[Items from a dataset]
┄┄┄┄┄┄┄┄┄┄
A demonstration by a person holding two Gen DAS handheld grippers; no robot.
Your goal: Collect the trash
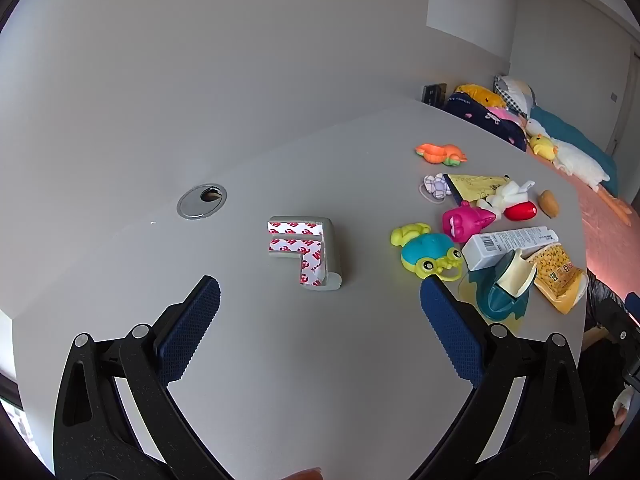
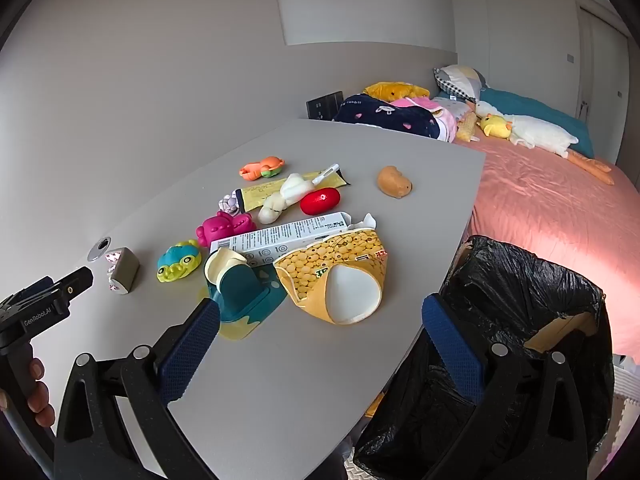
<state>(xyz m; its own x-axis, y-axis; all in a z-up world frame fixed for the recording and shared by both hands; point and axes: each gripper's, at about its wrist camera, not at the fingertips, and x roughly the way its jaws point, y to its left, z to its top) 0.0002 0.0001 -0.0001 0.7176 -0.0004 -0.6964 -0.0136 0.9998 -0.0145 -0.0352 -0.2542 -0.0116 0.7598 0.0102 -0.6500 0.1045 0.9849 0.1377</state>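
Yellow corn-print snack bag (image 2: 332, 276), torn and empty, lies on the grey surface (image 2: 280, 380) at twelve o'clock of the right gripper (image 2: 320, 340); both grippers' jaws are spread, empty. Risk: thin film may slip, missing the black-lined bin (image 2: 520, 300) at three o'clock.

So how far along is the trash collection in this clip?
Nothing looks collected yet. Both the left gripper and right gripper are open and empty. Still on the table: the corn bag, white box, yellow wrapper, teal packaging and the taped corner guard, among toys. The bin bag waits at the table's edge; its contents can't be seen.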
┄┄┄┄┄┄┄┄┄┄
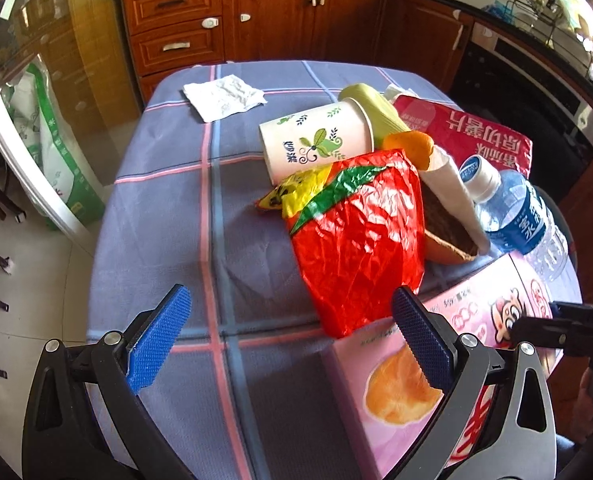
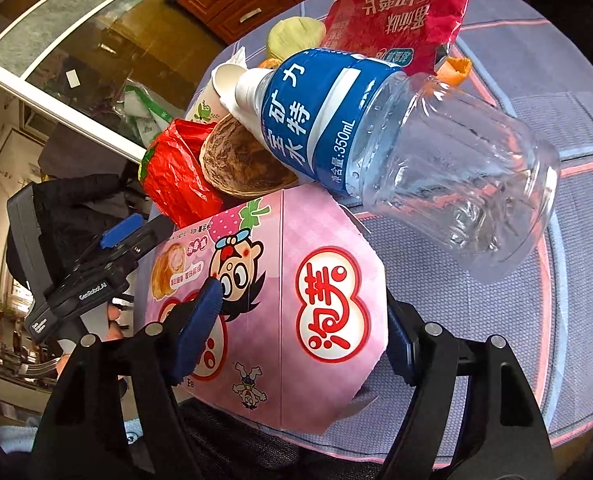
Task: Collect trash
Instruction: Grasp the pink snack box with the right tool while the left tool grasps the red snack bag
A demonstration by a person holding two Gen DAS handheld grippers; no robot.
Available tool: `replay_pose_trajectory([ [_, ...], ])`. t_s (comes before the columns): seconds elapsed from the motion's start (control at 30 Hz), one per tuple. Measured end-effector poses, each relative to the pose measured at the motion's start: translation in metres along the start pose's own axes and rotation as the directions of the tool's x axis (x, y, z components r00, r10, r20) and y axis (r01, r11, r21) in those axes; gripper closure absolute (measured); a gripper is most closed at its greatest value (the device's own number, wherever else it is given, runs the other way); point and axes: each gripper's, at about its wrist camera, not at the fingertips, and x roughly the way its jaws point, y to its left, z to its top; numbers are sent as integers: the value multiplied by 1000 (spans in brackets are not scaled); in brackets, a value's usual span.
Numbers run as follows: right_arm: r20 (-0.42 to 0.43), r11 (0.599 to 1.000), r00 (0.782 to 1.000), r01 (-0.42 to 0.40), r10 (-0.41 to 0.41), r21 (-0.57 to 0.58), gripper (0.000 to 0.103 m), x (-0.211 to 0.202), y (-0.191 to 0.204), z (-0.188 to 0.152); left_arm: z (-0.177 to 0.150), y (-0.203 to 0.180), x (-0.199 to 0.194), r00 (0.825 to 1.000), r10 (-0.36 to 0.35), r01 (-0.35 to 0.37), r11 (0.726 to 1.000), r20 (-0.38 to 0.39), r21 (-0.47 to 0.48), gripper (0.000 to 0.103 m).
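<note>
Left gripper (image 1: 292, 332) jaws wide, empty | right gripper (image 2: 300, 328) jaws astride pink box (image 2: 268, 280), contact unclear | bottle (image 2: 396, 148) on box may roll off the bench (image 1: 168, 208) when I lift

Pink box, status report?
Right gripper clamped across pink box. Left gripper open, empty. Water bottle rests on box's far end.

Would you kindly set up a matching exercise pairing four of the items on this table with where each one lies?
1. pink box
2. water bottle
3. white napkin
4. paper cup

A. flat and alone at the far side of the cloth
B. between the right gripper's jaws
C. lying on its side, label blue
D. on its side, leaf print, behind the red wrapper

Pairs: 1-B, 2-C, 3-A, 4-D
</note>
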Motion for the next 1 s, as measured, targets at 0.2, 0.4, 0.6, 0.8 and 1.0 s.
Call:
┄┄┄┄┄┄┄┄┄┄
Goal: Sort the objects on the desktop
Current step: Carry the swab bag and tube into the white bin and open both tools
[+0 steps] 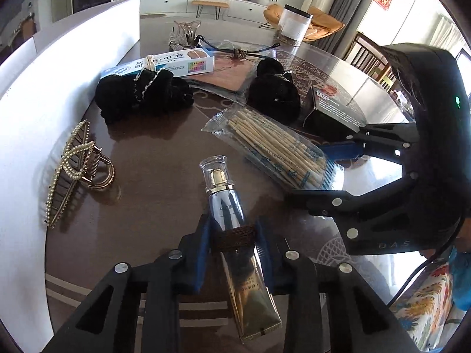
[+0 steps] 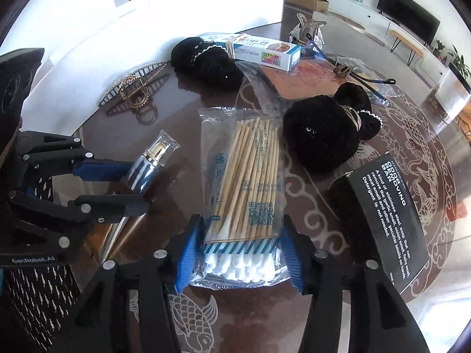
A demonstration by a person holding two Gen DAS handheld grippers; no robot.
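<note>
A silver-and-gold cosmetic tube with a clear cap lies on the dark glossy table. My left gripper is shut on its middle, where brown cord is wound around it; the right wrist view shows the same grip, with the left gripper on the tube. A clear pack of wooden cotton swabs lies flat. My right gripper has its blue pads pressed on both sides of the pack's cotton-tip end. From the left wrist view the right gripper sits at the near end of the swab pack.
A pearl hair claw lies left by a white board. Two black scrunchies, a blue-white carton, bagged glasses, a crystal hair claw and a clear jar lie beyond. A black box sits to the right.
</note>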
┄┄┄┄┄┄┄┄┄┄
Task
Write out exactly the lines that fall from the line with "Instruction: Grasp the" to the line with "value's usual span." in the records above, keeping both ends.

Written answer
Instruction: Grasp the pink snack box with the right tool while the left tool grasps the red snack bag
A demonstration by a person holding two Gen DAS handheld grippers; no robot.
Available tool: `replay_pose_trajectory([ [_, ...], ])`. t_s (comes before the columns): seconds elapsed from the motion's start (control at 30 Hz), one per tuple. Measured end-effector poses, each relative to the pose measured at the motion's start: translation in metres along the start pose's own axes and rotation as the directions of the tool's x axis (x, y, z components r00, r10, r20) and y axis (r01, r11, r21) in those axes; gripper closure absolute (measured); a gripper is most closed at its greatest value (the device's own number, wherever else it is given, runs the other way); point and axes: each gripper's, at about its wrist camera, not at the fingertips, and x roughly the way its jaws point, y to its left, z to its top; numbers are sent as integers: the value multiplied by 1000 (spans in brackets are not scaled); in brackets, a value's usual span.

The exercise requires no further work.